Only the lines that hold the word "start" are wanted from this listing.

--- Given information Enclosed Below ---

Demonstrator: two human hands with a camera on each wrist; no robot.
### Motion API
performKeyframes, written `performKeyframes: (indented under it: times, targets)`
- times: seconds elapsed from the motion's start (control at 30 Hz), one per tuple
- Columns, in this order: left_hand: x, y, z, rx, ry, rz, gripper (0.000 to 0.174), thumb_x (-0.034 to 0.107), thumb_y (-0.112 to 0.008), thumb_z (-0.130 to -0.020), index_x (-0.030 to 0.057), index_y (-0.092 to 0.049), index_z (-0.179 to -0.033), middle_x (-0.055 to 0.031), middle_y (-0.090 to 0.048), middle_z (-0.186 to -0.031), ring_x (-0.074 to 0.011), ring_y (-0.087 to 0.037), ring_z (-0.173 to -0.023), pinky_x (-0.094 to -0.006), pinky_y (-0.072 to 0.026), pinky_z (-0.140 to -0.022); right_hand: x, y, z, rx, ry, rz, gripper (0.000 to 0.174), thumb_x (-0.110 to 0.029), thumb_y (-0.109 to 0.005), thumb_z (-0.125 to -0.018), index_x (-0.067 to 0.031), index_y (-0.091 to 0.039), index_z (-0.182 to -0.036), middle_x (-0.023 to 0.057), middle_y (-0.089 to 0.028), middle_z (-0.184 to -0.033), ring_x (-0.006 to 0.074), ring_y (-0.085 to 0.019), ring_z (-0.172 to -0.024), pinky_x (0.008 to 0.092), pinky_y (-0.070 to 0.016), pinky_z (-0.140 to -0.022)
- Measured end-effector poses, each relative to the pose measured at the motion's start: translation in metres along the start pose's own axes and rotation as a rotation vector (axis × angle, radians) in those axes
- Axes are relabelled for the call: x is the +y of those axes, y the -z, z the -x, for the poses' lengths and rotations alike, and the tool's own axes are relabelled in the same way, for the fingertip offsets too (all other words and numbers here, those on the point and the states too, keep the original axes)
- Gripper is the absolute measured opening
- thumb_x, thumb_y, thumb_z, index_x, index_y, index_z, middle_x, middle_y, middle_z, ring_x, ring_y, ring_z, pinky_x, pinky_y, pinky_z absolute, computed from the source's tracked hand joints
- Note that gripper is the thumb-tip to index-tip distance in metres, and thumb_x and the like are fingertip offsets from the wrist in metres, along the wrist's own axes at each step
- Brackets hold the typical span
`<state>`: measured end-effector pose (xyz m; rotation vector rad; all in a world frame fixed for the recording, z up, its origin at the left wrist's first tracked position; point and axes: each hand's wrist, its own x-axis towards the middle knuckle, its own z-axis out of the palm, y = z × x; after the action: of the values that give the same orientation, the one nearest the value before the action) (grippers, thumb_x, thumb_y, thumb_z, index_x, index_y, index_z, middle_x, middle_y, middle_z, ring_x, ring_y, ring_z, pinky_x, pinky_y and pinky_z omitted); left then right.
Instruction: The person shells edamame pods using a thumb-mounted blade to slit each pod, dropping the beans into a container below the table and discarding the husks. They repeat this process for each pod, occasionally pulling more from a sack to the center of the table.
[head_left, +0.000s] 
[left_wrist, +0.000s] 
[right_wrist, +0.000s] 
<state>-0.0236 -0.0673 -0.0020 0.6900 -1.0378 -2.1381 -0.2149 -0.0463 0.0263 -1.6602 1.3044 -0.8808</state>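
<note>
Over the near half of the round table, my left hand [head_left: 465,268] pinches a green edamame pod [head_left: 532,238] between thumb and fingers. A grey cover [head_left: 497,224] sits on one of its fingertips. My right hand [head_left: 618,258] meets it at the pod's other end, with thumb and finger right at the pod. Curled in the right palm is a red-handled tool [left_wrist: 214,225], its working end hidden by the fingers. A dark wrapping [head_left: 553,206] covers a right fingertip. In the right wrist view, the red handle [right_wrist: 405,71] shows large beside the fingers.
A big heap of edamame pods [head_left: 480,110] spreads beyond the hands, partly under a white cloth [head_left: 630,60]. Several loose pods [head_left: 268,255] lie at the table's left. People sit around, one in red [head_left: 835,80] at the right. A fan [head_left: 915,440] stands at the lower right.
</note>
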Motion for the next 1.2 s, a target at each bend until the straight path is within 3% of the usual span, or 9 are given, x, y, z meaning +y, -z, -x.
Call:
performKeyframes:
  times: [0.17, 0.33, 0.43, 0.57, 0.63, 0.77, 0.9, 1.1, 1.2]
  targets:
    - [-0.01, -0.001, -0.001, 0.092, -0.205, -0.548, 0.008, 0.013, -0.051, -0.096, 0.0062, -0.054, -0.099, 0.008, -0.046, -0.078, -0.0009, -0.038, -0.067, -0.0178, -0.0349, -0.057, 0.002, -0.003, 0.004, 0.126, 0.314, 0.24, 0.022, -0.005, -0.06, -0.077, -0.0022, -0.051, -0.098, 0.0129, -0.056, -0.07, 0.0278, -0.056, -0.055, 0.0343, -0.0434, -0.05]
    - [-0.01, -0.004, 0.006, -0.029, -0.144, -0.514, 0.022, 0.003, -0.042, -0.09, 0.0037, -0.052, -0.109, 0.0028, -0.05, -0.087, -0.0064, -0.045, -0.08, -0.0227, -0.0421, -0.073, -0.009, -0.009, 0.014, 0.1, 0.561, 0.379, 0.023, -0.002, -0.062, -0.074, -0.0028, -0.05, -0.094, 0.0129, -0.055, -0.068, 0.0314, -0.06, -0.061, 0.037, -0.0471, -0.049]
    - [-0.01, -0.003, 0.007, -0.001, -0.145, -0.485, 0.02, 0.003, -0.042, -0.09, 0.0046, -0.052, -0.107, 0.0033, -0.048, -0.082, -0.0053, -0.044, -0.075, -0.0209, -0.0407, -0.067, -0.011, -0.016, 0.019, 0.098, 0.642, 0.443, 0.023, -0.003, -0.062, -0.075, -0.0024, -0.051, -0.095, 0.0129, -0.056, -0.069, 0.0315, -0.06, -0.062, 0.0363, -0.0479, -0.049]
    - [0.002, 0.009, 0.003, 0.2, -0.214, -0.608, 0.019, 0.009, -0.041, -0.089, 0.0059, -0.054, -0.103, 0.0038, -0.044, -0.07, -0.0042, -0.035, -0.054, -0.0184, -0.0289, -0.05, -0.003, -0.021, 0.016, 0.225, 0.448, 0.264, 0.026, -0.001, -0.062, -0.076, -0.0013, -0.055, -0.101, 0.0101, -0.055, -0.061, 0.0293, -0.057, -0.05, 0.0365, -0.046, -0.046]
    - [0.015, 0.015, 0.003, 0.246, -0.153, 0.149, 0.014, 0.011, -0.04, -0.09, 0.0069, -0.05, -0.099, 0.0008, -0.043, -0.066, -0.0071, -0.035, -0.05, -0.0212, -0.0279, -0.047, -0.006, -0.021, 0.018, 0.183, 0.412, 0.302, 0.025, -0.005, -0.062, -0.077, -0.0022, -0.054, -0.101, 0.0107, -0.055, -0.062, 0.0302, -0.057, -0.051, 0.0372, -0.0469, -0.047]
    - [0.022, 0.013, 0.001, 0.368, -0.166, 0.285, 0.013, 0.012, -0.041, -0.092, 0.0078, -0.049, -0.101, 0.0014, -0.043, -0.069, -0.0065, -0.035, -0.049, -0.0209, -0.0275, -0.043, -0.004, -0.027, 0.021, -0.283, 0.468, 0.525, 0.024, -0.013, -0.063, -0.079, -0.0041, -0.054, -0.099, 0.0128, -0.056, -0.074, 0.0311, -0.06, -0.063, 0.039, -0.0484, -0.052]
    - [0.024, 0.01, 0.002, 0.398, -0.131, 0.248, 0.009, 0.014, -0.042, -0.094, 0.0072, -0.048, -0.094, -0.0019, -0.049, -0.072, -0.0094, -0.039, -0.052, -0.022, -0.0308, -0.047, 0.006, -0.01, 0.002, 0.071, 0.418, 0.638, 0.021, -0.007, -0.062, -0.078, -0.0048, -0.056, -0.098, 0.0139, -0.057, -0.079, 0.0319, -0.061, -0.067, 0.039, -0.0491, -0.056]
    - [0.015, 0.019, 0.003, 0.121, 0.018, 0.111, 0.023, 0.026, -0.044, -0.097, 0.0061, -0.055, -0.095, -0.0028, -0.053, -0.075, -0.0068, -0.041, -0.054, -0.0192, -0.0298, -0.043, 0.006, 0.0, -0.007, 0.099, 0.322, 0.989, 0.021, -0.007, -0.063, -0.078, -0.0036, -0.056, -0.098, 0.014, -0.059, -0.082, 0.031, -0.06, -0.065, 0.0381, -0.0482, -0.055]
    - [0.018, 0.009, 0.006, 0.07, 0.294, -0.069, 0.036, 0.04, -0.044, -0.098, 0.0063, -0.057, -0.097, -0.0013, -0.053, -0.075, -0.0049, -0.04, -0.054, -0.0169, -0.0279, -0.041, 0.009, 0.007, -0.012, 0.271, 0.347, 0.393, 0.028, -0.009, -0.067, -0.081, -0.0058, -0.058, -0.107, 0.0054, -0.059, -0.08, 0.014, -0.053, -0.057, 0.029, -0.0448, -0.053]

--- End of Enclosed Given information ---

— Output for this exercise —
- times: seconds elapsed from the motion's start (control at 30 Hz), one per tuple
- Measured end-effector poses, each relative to the pose measured at the motion's start: translation in metres along the start pose's own axes and rotation as a rotation vector (axis × angle, radians) in those axes

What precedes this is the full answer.